The “streets are speaking now,” and Chappelle says he’s “happy in the back seat.” But he’ll be a back-seat driver of sorts, delivering an intensely personal history lesson that, in drawing in an audience of over 25 million. A voice suggesting direction and purpose as others lead, he articulates generational pain and infuriatingly familiar outrage around the pernicious persistence of racist violence. Chappelle narrates the call that the murder of George Floyd peals out, answering a question that should not need asking. Four hundred police officers turned up to capture (and ultimately kill) cop-turned-cop killer Christopher Dorner because one of their own had been murdered. That is precisely what is happening now, says Chappelle, addressing the police and the state, “We saw ourselves like you see yourself.”
Four hundred police officers turned up to capture (and ultimately kill) cop-turned-cop killer Christopher Dorner because one of their own had been murdered. That is precisely what is happening now, says Chappelle.
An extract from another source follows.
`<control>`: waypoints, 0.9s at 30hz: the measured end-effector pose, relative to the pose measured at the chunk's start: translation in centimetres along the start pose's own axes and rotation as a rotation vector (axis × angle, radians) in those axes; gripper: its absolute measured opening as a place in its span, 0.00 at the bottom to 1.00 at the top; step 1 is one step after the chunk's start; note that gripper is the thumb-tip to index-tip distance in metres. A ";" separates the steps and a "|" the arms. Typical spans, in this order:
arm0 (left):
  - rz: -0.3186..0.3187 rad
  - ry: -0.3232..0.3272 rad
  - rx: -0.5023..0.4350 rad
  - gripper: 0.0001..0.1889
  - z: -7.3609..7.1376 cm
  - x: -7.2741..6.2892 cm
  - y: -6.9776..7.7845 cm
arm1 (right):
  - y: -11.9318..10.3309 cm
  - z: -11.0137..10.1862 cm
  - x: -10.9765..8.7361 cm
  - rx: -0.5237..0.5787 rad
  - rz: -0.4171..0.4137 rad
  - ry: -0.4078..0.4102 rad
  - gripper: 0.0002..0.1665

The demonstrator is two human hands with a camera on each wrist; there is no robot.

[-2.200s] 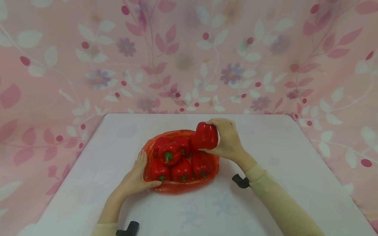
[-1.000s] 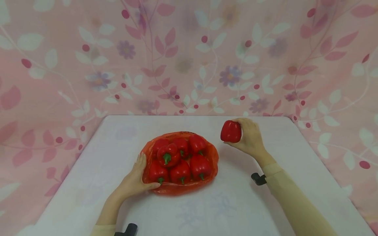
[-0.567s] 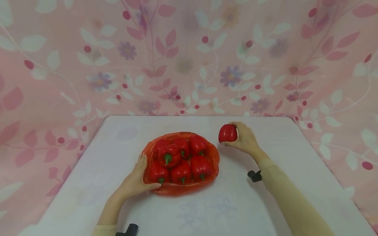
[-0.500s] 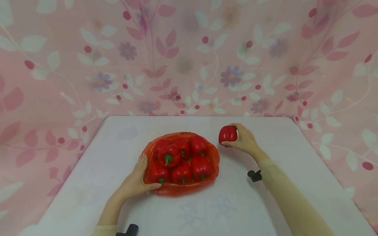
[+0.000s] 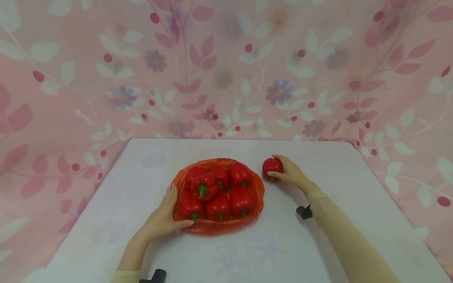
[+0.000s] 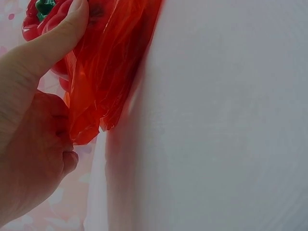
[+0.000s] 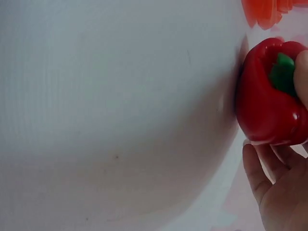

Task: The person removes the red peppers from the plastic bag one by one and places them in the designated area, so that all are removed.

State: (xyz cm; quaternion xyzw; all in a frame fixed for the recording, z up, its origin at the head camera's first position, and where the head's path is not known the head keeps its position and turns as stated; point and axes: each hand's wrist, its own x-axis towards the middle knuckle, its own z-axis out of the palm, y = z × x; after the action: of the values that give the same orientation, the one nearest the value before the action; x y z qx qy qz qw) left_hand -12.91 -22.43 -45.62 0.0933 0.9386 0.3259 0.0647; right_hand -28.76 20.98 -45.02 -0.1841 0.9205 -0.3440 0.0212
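Note:
A red bell pepper [image 5: 272, 168] is at the table surface right of the bag, its green stem toward the front. My right hand [image 5: 290, 173] grips it, thumb at the front near the stem and fingers behind; the right wrist view shows the pepper [image 7: 269, 96] against the white surface. My left hand [image 5: 166, 214] holds the left edge of an orange plastic bag [image 5: 216, 228], thumb over the front rim and fingers along the side. Several red bell peppers [image 5: 242, 201] sit in the open bag, one on top of the others [image 5: 209, 182].
The bag stands mid-table on a white-covered table [image 5: 226, 255]. Behind the table's far edge hangs a pink floral cloth [image 5: 226, 78], which also runs along both sides. White surface surrounds the bag and the separate pepper.
The right hand has lifted a bell pepper out of the bag, carried it right, turned it stem-forward and lowered it to the table. The left hand has stayed at the bag.

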 end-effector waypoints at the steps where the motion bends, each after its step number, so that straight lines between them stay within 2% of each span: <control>1: 0.002 0.002 -0.002 0.65 0.0 0.0 0.0 | -0.1 0.0 0.0 -0.008 -0.013 0.003 0.44; 4: 0.004 0.005 -0.007 0.65 0.0 0.1 0.0 | -0.2 0.0 0.0 -0.050 -0.040 0.010 0.44; 11: 0.011 0.000 -0.017 0.65 0.1 0.1 -0.1 | -0.7 -0.4 -0.3 -0.118 -0.004 0.010 0.51; 15: 0.014 0.002 -0.016 0.65 0.1 0.1 0.0 | -1.6 -0.8 -0.7 -0.156 -0.059 0.111 0.54; 21: 0.013 0.002 -0.010 0.65 0.0 0.1 0.0 | -3.3 -1.4 -1.5 -0.175 -0.200 0.310 0.51; 27: 0.003 0.001 -0.012 0.65 0.1 0.1 -0.1 | -5.1 -1.6 -1.9 -0.204 -0.335 0.401 0.45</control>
State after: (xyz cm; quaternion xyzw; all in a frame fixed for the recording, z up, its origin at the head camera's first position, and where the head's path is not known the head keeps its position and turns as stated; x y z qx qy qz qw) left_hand -12.98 -22.46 -45.76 0.0945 0.9365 0.3315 0.0643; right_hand -25.59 19.10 -40.72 -0.2632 0.8929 -0.2777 -0.2374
There is no mention of either President Trump or the Democrats. Both have acted in hollow symbolic ways since Floyd’s death, performing morality plays they hope pass for action. One blasts a path through American citizens (and Australian media) with tear gas and batons to pose with a Bible in front of a church; the others kneel in kinte cloth for 8 minutes and 46 seconds with unclear motives beyond barest alliance. This reality would be judged too on-the-nose if Chappelle were writing a joke; “Breonna’s Law,” which bans no-knock warrants, was passed in Louisville, but no-one has been charged for the shooting of Breonna Taylor, who was killed when Louisville Metro police officers executed such a warrant. The perversity of Trump’s photo op is obvious, brandishing what American Studies scholar George Lipsitz might call “the possessive investment in whiteness”, here vouchsafed by religion. The puzzling emptiness of the Democrats kneeling begs the question: Who is writing this stuff? Why would re-enacting the death of a man at the hands of the state, by those who wish to govern, augur anything positive? You would have to cite the wilfully ignorant furore around Colin Kaepernick taking a knee to give them a pass.
Instead, Chappelle gets to a central issue: trust. We want to hear from him because he won’t lie to us. All our other institutions, he notes, lie. Government, police, media, universities, workplaces: everyone has been on the end of institutional deceit, obfuscation or about-faces, none of which has been to the advantage of those beholden to these institutions, and all of which has been unavoidably laid bare by COVID-19. The space where the jokester tells you a truth, where you “get” the joke, whether it be outdoors during a global pandemic, or before a screen where you stream the special, creates a community that Chappelle notes is “the last stronghold for civil discourse.” After this, as Chappelle closes out 8.46, “it’s just ratatat-tattatitee-tatat-tatat!”